According to Miller, the appeal will therefore be a contest between statutory interpretation and the context provided by long-standing practice. He said the Court of Appeal has ordered an expedited hearing and he hopes it will take place early next year.

Also speaking at the webinar was Paul Bennett, a partner and solicitor advocate at Bennett Briegal, who acted for the law firm involved before Sheldon J. Bennett said he advanced the contextual argument at the original hearing, but that the judge, who is regarded as a specialist in statutory interpretation, dismissed it quickly.

Bennett said the supervised approach has been central to publicly funded criminal work for at least a century, with managing clerks handling serious cases under supervision. He noted that neither the Legal Aid Agency nor the Law Society in its accreditation scheme had ever taken a different view.
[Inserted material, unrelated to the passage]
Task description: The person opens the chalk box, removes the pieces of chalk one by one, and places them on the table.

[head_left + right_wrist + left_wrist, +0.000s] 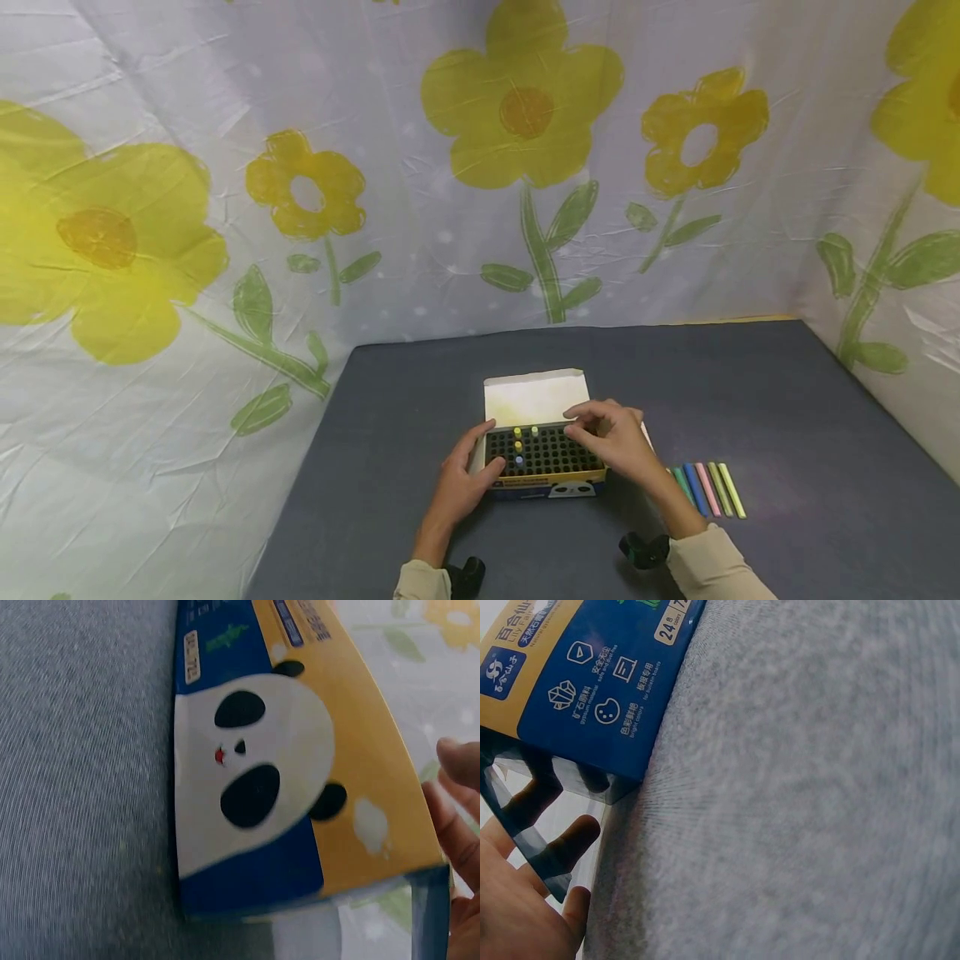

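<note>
A chalk box (546, 482) with a panda on its blue and yellow front stands on the table, its white lid (536, 398) raised at the back. Inside is a dark holder (558, 454) full of round holes; several chalk sticks (518, 447) poke up near its left side. My left hand (457, 483) grips the box's left end, thumb at the front edge, fingers by the side flap (526, 838). Over the holder's right back part is my right hand (617, 437), thumb and fingers bent close together; I cannot tell whether they pinch anything.
Several chalk sticks (702, 489) in green, blue, pink and yellow-green lie side by side on the dark grey table (817, 467), right of the box. A flower-printed curtain (420, 275) hangs behind and at both sides.
</note>
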Tool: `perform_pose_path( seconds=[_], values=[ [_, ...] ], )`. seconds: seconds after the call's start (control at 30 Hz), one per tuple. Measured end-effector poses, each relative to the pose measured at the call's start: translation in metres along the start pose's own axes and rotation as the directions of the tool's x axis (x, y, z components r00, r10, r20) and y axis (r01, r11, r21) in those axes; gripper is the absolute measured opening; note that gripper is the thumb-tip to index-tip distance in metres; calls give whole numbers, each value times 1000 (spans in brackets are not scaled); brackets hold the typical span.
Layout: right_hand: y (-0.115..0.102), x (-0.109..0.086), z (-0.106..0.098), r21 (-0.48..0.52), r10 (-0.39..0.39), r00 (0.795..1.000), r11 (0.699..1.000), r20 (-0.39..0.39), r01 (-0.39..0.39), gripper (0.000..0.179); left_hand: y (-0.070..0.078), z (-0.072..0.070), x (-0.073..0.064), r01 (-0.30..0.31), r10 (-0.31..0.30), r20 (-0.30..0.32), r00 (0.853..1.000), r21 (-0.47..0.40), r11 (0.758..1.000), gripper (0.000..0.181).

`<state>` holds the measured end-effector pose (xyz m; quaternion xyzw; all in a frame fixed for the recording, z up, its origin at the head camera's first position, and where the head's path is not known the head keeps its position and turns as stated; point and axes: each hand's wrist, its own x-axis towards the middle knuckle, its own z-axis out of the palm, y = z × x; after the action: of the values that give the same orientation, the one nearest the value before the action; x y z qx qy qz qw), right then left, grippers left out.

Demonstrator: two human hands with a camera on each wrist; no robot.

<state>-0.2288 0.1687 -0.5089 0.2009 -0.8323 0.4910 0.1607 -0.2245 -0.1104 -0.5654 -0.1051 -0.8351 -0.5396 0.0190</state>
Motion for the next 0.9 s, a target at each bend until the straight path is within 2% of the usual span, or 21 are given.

Miller said that common sense should be considered, asking whether the intention could really be to criminalise those who cross what he described as a grey line between assisting with and conducting litigation. He said the Court of Appeal will need to consider the human impact of the ruling as well as its effect on already stretched courts.

He also said various organisations may intervene given the scale of the issue. While the SRA has confirmed it will make submissions, the Law Society has not yet stated whether it will do so. Both took part in the High Court proceedings.